On the night of July 17, 1870, two drunken 7th Cavalry troopers from Fort Hays—Jerry Lonergan and John Kile—attacked Deputy U.S. Marshal James Butler “Wild Bill” Hickok in Paddy Welch’s saloon (some accounts state Thomas Drum’s saloon).
The motive is unclear. Hickok biographer Joe Rosa said Kile, a Medal of Honor recipient and deserter who later reenlisted, probably had never met Hickok. Some have suggested Lonergan had a dispute with Hickok when he was county sheriff the year before, although no historical record supports the claim.

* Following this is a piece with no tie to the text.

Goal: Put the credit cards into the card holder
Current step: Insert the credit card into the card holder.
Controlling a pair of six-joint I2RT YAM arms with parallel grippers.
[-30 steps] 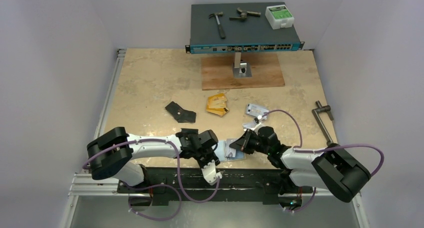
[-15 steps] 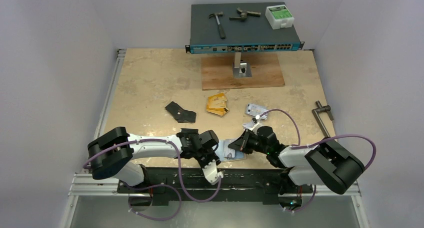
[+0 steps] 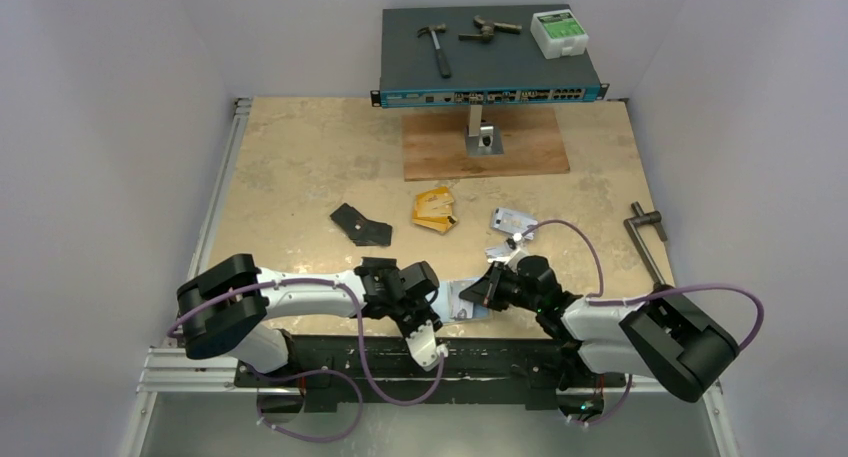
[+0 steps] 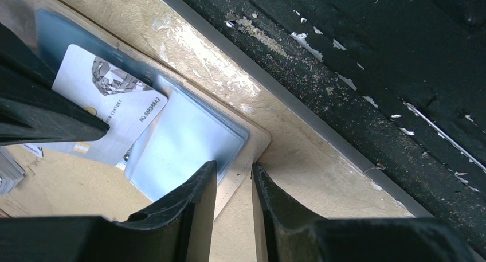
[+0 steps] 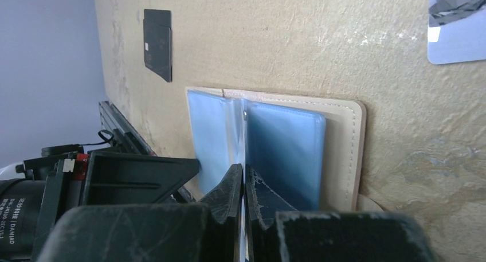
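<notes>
- The card holder lies open on the counter, at the near edge, between the two hands. Its light-blue inner pockets face up inside a pale tan border.
- The left hand reaches in from the left and is partly closed. The wrist view shows a tan corner of the holder between its fingers, pinched against the counter.
- The right hand comes in from the right, low over the holder, with its fingers pressed together. They nip a thin silvery card.
- That card bears a grey emblem and printed numbers. It lies slanted over the blue pockets, with one corner over the middle fold.
- A small stack of orange cards sits farther out on the counter, left of centre.
- More silvery cards lie to the right of the orange ones, and one of them is closer to the right hand.
- A black wallet lies folded open, left of the orange cards and well apart from the holder.
- At the far side, a network switch stands raised on a post above a wooden board. A hammer lies on top of the switch.
</notes>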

Lonergan grabbed and held Hickok from behind as Kile pulled a Remington .44 and stuck it in Hickok’s ear—but the pistol misfired. Hickok pulled his pistol and shot Kile in the wrist and then the body, and then shot Lonergan in the knee before leaping through a glass window to escape. Fearing an attack by other soldiers, he armed himself with a Winchester rifle and 100 rounds, and hid out in a cemetery.
Kile died the next day. Lonergan recovered, but he was later killed by another soldier.
The story of the fight grew to epic proportions. Hickok’s first biographer, J.W. Buel, told a tall tale that 15 soldiers attacked Hickok; he killed three and was himself shot seven times. He also claimed Gen. Philip Sheridan ordered Hickok brought in dead or alive. Hickok biographer William Connelley changed the story and claimed Fort Hays commanding officer Tom Custer, George’s brother, led revenge-seeking soldiers into Hays City to kill Hickok.
In reality, Hickok left the city, and no further action was taken by Tom Custer, the Army or anybody else.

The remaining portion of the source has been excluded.